Rent-A-Center Class Action Defense Case-Karraker v. Rent-A-Center: Illinois Federal Court Denies Plaintiff Lawyer's Request For Attorney Fees Finding Relief Obtained In ADA Class Action To Be De Minimis

Injunctive Relief Obtained Against Defense in ADA Class Action Inadequate to Support Attorney Fee Award Illinois Court Holds


Plaintiffs filed a class action against their employer, Rent-A-Center, alleging violations of the federal Americans with Disabilities Act (ADA) arising out of the employer's requirement that applicants take a psychological test in order to obtain management positions.

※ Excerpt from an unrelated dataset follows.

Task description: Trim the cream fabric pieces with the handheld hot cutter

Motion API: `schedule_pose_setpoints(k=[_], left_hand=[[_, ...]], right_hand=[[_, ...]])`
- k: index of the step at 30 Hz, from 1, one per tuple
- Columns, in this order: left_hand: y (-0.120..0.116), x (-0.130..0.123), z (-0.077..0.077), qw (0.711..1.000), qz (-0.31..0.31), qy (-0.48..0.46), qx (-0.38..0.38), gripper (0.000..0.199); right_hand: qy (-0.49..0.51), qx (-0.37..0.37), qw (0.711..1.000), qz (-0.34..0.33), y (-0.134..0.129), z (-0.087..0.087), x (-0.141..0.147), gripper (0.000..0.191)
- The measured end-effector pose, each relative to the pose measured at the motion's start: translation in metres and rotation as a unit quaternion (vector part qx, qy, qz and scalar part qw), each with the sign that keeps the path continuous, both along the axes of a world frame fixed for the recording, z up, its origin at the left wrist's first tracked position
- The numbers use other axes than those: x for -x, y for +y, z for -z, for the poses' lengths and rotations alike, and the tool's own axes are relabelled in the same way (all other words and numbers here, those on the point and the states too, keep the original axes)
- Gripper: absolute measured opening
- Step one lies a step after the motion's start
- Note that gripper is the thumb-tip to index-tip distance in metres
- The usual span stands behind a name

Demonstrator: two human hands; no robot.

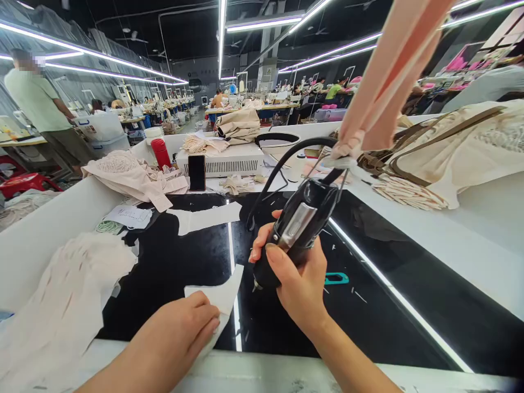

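Note:
My right hand is wrapped round a black corded hand tool with a silver plate on its side and a small metal tip pointing down at the left. Pink fabric strips tied to the tool's top run upward out of view. Closer to me, my left hand grips a small white fabric piece, its fingers closed over the near part. The tool's tip is to the right of this piece, apart from it. Another white fabric piece lies farther back on the glossy black work surface.
Pale cut fabric is heaped at left. A teal tool lies right of my right hand. Behind are a phone, a red bottle and a white vented box. Beige fabric is piled at right. A person stands at far left.

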State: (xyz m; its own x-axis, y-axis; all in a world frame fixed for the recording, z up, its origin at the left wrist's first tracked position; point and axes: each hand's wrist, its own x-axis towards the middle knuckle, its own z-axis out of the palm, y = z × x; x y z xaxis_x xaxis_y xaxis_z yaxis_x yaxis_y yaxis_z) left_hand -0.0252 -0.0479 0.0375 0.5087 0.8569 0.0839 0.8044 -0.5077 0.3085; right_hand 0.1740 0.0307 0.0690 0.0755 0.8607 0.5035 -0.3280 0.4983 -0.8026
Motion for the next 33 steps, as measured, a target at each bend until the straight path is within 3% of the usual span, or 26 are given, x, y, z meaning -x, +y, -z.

Karraker v. Rent-A-Center, Inc., 431 F.Supp.2d 883, 885 (C.D. Ill. 2006). Specifically, the class action complaint alleged, "[Rent-A-Center] required all employees or outside applicants seeking management positions to submit to a battery of nine separate written tests. This battery of tests was commonly referred to as the Management Test. One of the individual exams included in the Management Test was the Minnesota Multiphasic Personality Inventory (MMPI). The MMPI is a psychological test used by psychologists to diagnose and treat individuals with abnormal psychological symptoms and personality traits." Id. The district court ultimately certified a class defined as "All past and present employees of Defendant RAC in Illinois who took the APT Management Test." Id. Defense attorneys prevailed on a motion for summary judgment as to all but a single wrongful termination claim. Id., at 886. On appeal, the Seventh Circuit generally affirmed the judgment in favor of the defense, but remanded the matter "so summary judgment could be entered in favor of Plaintiffs on their claim that the MMPI is a medical examination under the ADA." Karraker, at 886. The district court entered that order and, pursuant to plaintiffs' request, the defense agreed to destroy all test results obtained through the APT Management Test. Id. Defense attorneys then moved for summary judgment on the wrongful termination claim. The district court granted the defense motion, thereby resolving the balance of the class action lawsuit. Id.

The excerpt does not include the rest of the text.